Inference Toolkit - Init and default template for custom inference

Hey @ujjirox thank you for your detailed response. I am trying to recreate it and provide an example that works.
But why are you wanting to use a customer inference.py from looking at your code it seems you are not doing something special. You should be able to deploy your model and with providing a HF_TASK:"summarization" with it.

like that and remove the inference.py from you archive.
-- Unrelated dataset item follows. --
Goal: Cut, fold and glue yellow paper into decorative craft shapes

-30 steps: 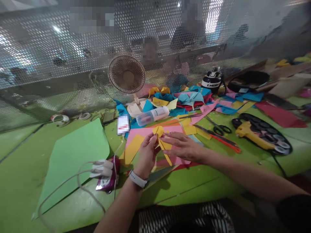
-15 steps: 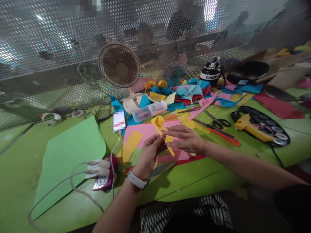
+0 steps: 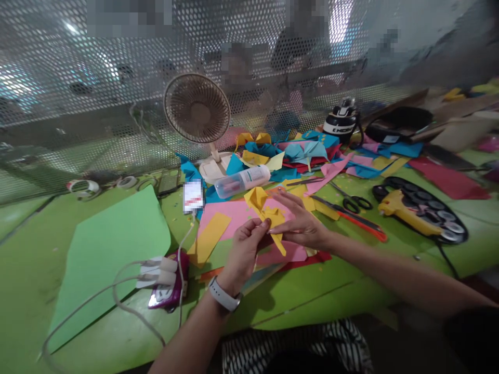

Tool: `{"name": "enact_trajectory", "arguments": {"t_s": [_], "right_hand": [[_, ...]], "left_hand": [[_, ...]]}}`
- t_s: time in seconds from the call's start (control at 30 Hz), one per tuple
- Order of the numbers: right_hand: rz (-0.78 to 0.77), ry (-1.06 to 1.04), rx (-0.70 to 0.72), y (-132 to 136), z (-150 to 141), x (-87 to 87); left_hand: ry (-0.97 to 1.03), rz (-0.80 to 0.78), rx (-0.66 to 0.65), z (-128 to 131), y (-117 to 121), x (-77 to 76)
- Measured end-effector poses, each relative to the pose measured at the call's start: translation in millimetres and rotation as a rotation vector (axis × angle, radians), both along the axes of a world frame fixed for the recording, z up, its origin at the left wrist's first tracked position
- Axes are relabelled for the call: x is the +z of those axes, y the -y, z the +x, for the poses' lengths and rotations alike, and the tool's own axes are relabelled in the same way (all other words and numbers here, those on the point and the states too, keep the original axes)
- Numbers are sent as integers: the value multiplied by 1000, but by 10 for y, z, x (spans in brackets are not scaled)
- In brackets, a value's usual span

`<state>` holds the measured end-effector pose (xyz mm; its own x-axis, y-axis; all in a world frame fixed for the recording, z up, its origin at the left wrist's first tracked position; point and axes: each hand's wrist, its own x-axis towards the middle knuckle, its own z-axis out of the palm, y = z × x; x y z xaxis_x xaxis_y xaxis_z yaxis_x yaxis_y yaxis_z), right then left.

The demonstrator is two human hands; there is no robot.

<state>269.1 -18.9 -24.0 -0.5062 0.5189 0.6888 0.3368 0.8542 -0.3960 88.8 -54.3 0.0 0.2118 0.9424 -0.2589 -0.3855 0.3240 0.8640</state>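
Note:
My left hand (image 3: 246, 248), with a watch on its wrist, pinches a yellow folded paper piece (image 3: 268, 215) between thumb and fingers. The piece has a cupped, petal-like top and a narrow strip pointing down. On its right side is my right hand (image 3: 303, 222), fingers stretched and spread. Its fingertips are at the paper's edge; whether they touch it I cannot tell. Beneath both hands lie pink paper sheets (image 3: 218, 208). A flat yellow paper strip (image 3: 212, 236) rests left of my left hand.
Behind the hands lie a clear bottle (image 3: 241, 182), a desk fan (image 3: 198, 109) and piled coloured paper (image 3: 296, 150). At right are black scissors (image 3: 356, 202), an orange-handled cutter (image 3: 362, 226) and a yellow glue gun (image 3: 409, 213). A green sheet (image 3: 117, 259) and a purple power strip (image 3: 169, 288) are at left.
The fingers of my right hand have spread and lifted off the front of the yellow paper, so more of its folds show. My left hand keeps its pinch.

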Motion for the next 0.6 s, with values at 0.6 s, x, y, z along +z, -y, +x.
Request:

from sagemaker.huggingface import HuggingFaceModel
import sagemaker

model_name = 'model1'
endpoint_name = 'endpoint1'

# Hub Model configuration. https://huggingface.co/models
hub = {
	'HF_TASK':'summarization'
}

role = sagemaker.get_execution_role()

# create Hugging Face Model Class
huggingface_model = HuggingFaceModel(
   model_data="s3://call-summarization/model1.tar.gz",  
   role=role,
   transformers_version="4.6.1", 
   pytorch_version="1.7.1",
   env=hub,
   py_version='py36',
   name=model_name
)

# deploy model to SageMaker Inference
predictor = huggingface_model.deploy(
	initial_instance_count=1, 
	instance_type='ml.g4dn.xlarge',
    endpoint_name = endpoint_name, 
)